Site icon Rev. Brent L. White

Pentecostals and speaking in tongues

When I was in high school, I worked at Kroger as a bagger and cashier. I befriended a fellow believer who was a Pentecostal. I had never met a Pentecostal before. In general, Pentecostals believe that Christians receive (or are baptized by) the Holy Spirit separately from justification, rebirth, and (of course) water baptism. The sign of this baptism by the Spirit is speaking in tongues.

I volunteered to my friend that I had never spoken in tongues. He was surprised and disappointed. The next day at work, he handed me a booklet he wanted me to read. It was called The Bible Way to Receive the Holy Spirit—which I needed, obviously, because I had never spoken in tongues! It was written by the late Kenneth Hagin, who represented (I think) a cultic fringe of the Pentecostal movement.

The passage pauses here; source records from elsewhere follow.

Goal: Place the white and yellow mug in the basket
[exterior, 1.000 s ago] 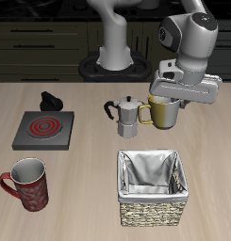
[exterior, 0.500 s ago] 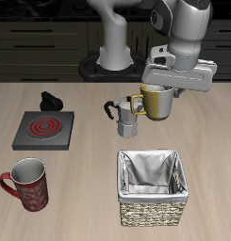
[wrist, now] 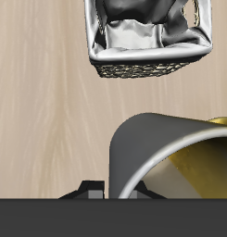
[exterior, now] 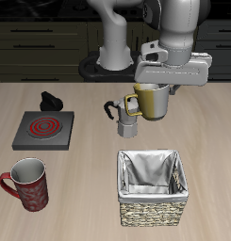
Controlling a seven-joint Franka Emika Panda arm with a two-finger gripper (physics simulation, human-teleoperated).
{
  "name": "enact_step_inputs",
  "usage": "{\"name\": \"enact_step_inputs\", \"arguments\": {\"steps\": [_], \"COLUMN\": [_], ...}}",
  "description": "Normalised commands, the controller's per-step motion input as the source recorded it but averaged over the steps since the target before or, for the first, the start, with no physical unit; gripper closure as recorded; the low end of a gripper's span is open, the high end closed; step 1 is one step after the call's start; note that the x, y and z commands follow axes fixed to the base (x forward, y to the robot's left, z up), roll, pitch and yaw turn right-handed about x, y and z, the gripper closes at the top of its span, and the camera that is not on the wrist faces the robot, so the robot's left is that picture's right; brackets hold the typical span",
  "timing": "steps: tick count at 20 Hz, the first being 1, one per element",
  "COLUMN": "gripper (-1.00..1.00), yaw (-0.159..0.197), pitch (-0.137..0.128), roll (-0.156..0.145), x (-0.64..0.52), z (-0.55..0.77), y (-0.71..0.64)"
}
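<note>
My gripper (exterior: 156,88) is shut on the rim of the white and yellow mug (exterior: 152,102) and holds it in the air, above the table and just beside the silver moka pot (exterior: 127,117). The mug hangs upright with its yellow handle toward the moka pot. In the wrist view the mug (wrist: 175,157) fills the near field, its pale inside and yellow wall showing. The wicker basket (exterior: 151,188) with grey-white lining stands near the table's front edge, below and forward of the mug. It also shows in the wrist view (wrist: 149,37), apart from the mug.
A red patterned mug (exterior: 26,183) stands near the front edge. A grey stove plate with a red coil (exterior: 43,128) lies farther back, with a small black object (exterior: 52,100) behind it. The robot base (exterior: 115,58) stands at the table's back.
The gripper has lifted the white and yellow mug higher and carried it sideways toward the moka pot. The wrist has also turned. Nothing else moved.
</note>
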Motion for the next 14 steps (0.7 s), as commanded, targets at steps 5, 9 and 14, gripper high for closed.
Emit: {"name": "enact_step_inputs", "arguments": {"steps": [5,9,14], "gripper": [1.0,1.0,1.0], "yaw": [0.017,0.022,0.013], "pitch": [0.001,-0.024,0.002], "roll": [-0.008,-0.036,0.003], "x": [0.32,0.37,0.38], "z": [0.3,0.3,0.24], "y": [-0.18,-0.34,-0.29]}}
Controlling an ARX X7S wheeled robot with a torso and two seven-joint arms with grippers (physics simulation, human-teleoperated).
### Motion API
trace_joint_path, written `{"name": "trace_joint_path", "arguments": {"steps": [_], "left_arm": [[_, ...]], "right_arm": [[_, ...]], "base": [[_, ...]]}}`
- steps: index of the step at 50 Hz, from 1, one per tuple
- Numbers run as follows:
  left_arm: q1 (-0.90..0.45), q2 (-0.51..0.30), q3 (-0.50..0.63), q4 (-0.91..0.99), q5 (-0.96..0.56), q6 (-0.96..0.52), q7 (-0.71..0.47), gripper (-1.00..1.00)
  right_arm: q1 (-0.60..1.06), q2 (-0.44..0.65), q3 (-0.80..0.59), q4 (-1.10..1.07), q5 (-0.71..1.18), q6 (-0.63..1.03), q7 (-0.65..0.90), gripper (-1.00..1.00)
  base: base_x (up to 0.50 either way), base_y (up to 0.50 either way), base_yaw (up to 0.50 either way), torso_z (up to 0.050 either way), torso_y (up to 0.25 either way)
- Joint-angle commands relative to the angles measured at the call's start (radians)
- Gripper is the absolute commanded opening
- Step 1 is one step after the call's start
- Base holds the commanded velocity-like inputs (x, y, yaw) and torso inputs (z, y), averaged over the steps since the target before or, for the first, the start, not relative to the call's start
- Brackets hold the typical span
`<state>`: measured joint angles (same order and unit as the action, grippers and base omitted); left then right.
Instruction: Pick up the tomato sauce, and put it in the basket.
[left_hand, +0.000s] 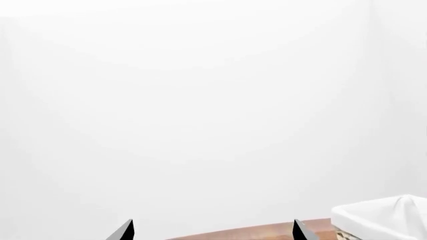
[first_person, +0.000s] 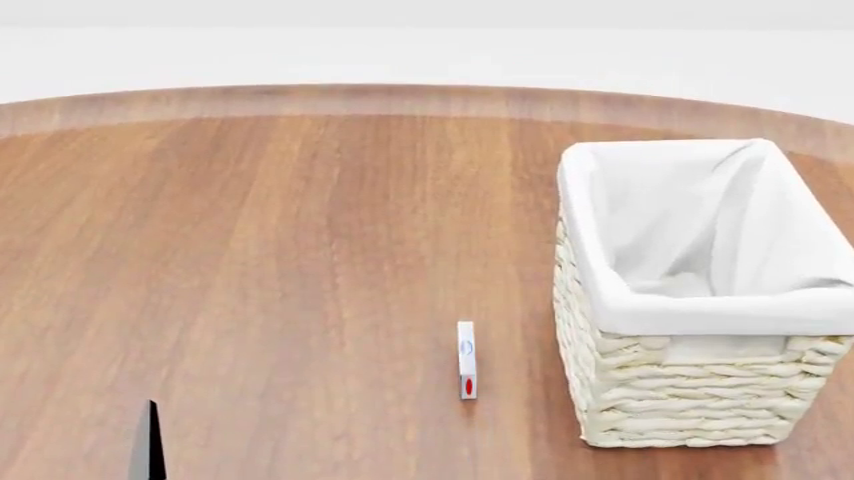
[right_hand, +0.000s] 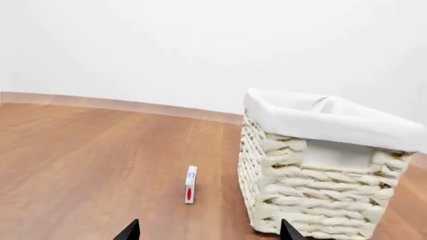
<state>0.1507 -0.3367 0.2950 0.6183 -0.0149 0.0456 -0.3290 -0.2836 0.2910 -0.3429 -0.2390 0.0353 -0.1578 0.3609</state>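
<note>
The tomato sauce can shows in no view. The cream wicker basket (first_person: 667, 395) with white cloth lining stands upright at the right of the wooden table; it also shows in the right wrist view (right_hand: 307, 200) and at the edge of the left wrist view (left_hand: 380, 220). Nothing shows inside it but the cloth. My left gripper (left_hand: 212, 231) is open and empty, pointing at the white wall over the table's far edge; one dark fingertip (first_person: 150, 445) shows low left in the head view. My right gripper (right_hand: 210, 232) is open and empty, low over the table, just left of the basket.
A small thin white box with a red mark (first_person: 466, 360) stands on its edge on the round wooden table (first_person: 267, 250), a little left of the basket; it also shows in the right wrist view (right_hand: 191, 185). A white wall lies behind the table.
</note>
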Motion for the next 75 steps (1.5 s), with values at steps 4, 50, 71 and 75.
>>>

The booklet gave step-by-step directions on how to (I guess) motivate God to baptize you in the Holy Spirit. It was very troubling. As I recall, it recommended getting on your knees, opening your mouth, and sort of loosening your larynx to prepare for the gift of tongues. Even at the time, I thought that if the Book of Acts were your template, why would you need to work so hard at it? Speaking in tongues seemed effortless there.

I imagined all these poor, confused Pentecostal Christians, feeling very anxious because they didn’t speak in tongues—and feeling as if they weren’t fully Christian until they did so.

If I could offer them any pastoral guidance today, I would point them to the scripture I preached on yesterday: 1 Corinthians 12:1-20. The very problem Paul deals with in chapters 12-14 is Corinthian believers who thought that they were more “spiritual” than their brothers and sisters in the church who didn’t have the gift of tongues.

I’m not judging the entire Pentecostal movement based on this one experience. I have enjoyed fellowship with other Pentecostals who didn’t have this extreme view of the gift of tongues—or even if they did, they weren’t all in-your-face about it.

The truth is, I need the witness of my Pentecostal brothers and sisters. I need to be reminded that God is a living, breathing reality in my life; that I ought to pray with the expectation that God will actually do something; that miracles still happen.

I don’t want to be part of the “frozen chosen.” Pentecostals can help thaw us out.